Weeping and song do not constitute arguments about the way society or persons should be, but they do present a multiplicity of structures that draw upon culturally ideal and normative scenarios as well as upon their ruptures. Death then, ‘may be considered at one level as essentially marked by its non-narratability, by its rupture with language’ (Das 1990: 346). The acoustic power of the lament, like its language, faces opposite directions: towards the dead and towards the living. (Seremetakis 1991: 119) Like a loss of breath, this rupture of context leaves mourners mute. The procession of non-language acoustic signifiers such as crying or sobbing move through the ruptures to rearrange discourse in sorrow and sentiment. The acoustic signification in the lament can be presented as a single, tripartite structure: sob/discourse/sob. The movement from the non-linguistic (sob) to linguistic media is antiphonic. (Seremetakis 1991: 116) Such that as death can be seen as a final passage of life through culturally constructed ritual context, the expressions of interiority and suffering seem to signify emotions unspoken due to the non-narratability of sorrow, and the crying, screaming, and wailing of mourners.

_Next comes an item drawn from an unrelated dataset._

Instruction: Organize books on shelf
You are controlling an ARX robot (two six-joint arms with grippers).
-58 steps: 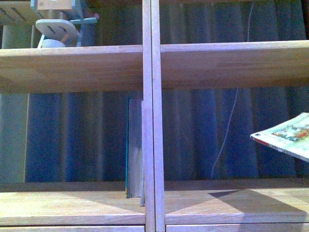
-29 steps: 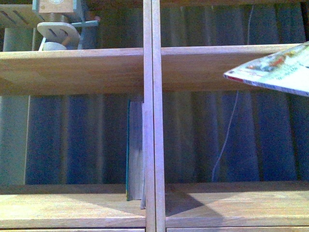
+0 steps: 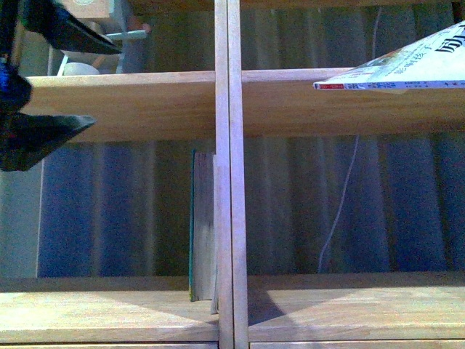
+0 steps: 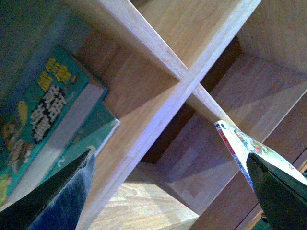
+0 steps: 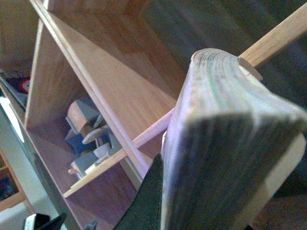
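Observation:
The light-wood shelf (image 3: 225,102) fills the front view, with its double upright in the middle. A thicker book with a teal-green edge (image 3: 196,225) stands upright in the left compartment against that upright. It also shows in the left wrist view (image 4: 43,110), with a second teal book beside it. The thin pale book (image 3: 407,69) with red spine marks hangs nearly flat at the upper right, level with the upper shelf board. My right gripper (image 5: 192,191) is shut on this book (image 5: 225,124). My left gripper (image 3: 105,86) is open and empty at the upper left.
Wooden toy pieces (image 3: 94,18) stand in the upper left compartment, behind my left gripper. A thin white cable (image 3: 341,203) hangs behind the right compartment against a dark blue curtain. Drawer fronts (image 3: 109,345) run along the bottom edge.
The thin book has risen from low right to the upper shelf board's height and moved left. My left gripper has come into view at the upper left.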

Musical knowledge ‘passes directly from practice to practice without moving through discourse and consciousness’ (Bourdieu 1990: 74). Music can then be viewed as ‘an arrangement of tones in an irreversible temporal flow’ which can be meaningful as tones can ‘spark recollections, anticipation, conscious ideas and visions linking the composer, the performer and the listener’ (Schutz 1962: 162), thereby drawing in all mourners to share the grief and pain in a ritual context suffused with crying songs.

Crying-songs interweave cascading melodies of mourning – like waterfalls, each stream flows on top of the last, creating a polyphonic veil of sound as women use the same melody, polyphonically echoing one another. This intertextuality interpenetrates self and other, subject and object bringing each into the realm of the other and providing a collective basis for performing and listening. (Magowan 2007: 86) Acoustics are always embodied, spatialised and interconnected and sounds identify place experiences through their height, depth, resonance and directionality (Feld 1996: 98). The mourning ritual is embedded in polyphonic media: poetry, acoustic effects, techniques of the body, vocal music, and the arrangement of physical artifacts as material narratives. (Seremetakis 1991: 3) These overlapping antiphonic responses to the loss of the mourner embody sorrow for the mourner, and grief over the loss of the deceased or love-object. Death gouges a rupture in reality for communities, ripping collectives apart. The overlapping and cascading melodies of mourning described by Katz, Magowan, Feld and Seremetakis present an antiphonic reciprocity between women in the mourning ritual that entails the intensive interpenetration of collective and individual poetic creation to circumvent social ruptures stabbed to the heart of mourners. Seremetakis observes the interaction of public and personal in the acoustics of Inner Mani, the duality of the acoustics of the inside and the acoustics of the outside show that the acoustics of the inside gather language, sound, and meaning into closed circles of speaking subjects. The acoustics of the outside eject sound and meaning from bounded social situations outward. It is a collectivizing discourse that has an impact on all members of society, although the authors are almost exclusively women. When the boundary between life and death is crossed, women initially disseminate the signs of transgression through screaming. (Seremetakis 1991: 72) The rupture is always signified by women, sound and sentiment is expelled through crying, weeping, and screaming before the inclusion of narrative text surfaces and the transformation to song begins, moving men to tears and drawing the collective into the personal for redemption for the mourners and the lost ones.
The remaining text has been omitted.